Award-winning singer Billy Gilman delivered a performance that resonated in the hearts of those who celebrated National Adoption Day at Family Court on Saturday.
“I’ma keep fighting, fighting,” Gilman sang in his newest song, “Soldier,” as a crowd of families, friends and social workers gathered in a Family Court hallway before 20 adopted children were united with 18 different families.
“Keep on fighting. That’s what we do at court – to keep on fighting for families to be safe and happy and for the children to find that place where they belong,” said Linda Lynch, director of the court’s Women’s Services Department.
Gilman said the issue of adoption has always been near and dear to his heart. In his song “Oklahoma,” he highlighted a boy’s journey through multiple foster homes and how the boy never knew his real father existed until the father eventually brought the boy home.
“I couldn’t imagine the joy these kids feel and the joy the parents now feel to know they are giving the children a forever situation,” Gilman said. “It is very heartwarming, and whenever I get the chance to be a part of it, it is important to me.”
After former Family Court Chief Judge Jeremiah S. Jeremiah Jr. and the Family Court staff learned about National Adoption Day 16 years ago, Lynch said they decided to honor Rhode Island families who were willing to make the sacrifice of adopting a foster child.
“It is absolutely amazing,” Lynch said of the occasion. “We are so lucky at Family Court to have a great staff, and Adoption Rhode Island is fabulous with all the work they do throughout the year to make sure the children find forever homes.”
Lynch explained between 20 and 25 children have been adopted during each of the 16 National Adoption Day ceremonies that Family Court has hosted.
According to Lynch, the Rhode Island Department of Children, Youth, and Families sees between 350 and 400 families adopt children throughout the year. National Adoption Day plays a big role in reaching that number.
“We always start with the mantra that every child needs a family,” said Kevin Aucoin, DCYF’s acting director. “You, the adopted parents, have answered that call in a big way for these children.”
Many local businesses sponsor the event and help create gift bags filled with toys, stuffed animals and gift cards for the adopted children and their families. One of those notable sponsors is the Cardi’s Furniture Cares program.
In a touching tribute to Nick Cardi, who passed away in August and supported many local charities benefiting Rhode Island’s children and families, Family Court Chief Judge Michael Forte presented the first annual Hope Award to Nick’s brothers, Ron and Pete Cardi.

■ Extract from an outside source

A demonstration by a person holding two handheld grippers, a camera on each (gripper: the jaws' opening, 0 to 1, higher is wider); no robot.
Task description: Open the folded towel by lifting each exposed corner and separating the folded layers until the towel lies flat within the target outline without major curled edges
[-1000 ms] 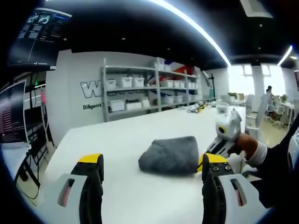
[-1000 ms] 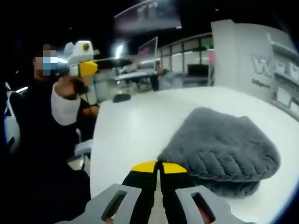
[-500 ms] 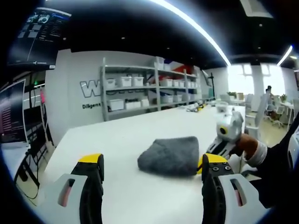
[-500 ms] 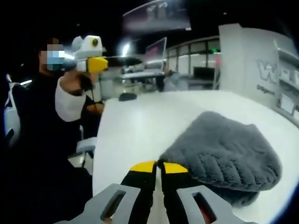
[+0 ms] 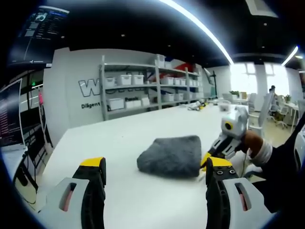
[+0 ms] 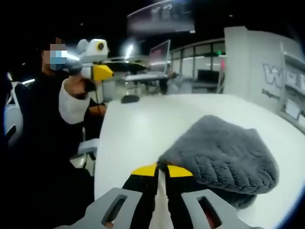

“The Hope Award is to be presented annually to individuals or organizations, who like Nick, have selflessly and wholeheartedly endeavored to the community a better place for Rhode Island’s children and families,” Forte said.
Roger and Rich Fournier-Machado – alongside their son, Christopher, who they adopted in May – advised families to make use of resources, create a strong support network and enjoy every second of every day, even when life gets busy.
“It has been the most fulfilling thing we’ve ever done in our lives,” Roger said. “Everyone tells us how lucky he is for such a great family, but you will quickly learn as families, we are the lucky ones.”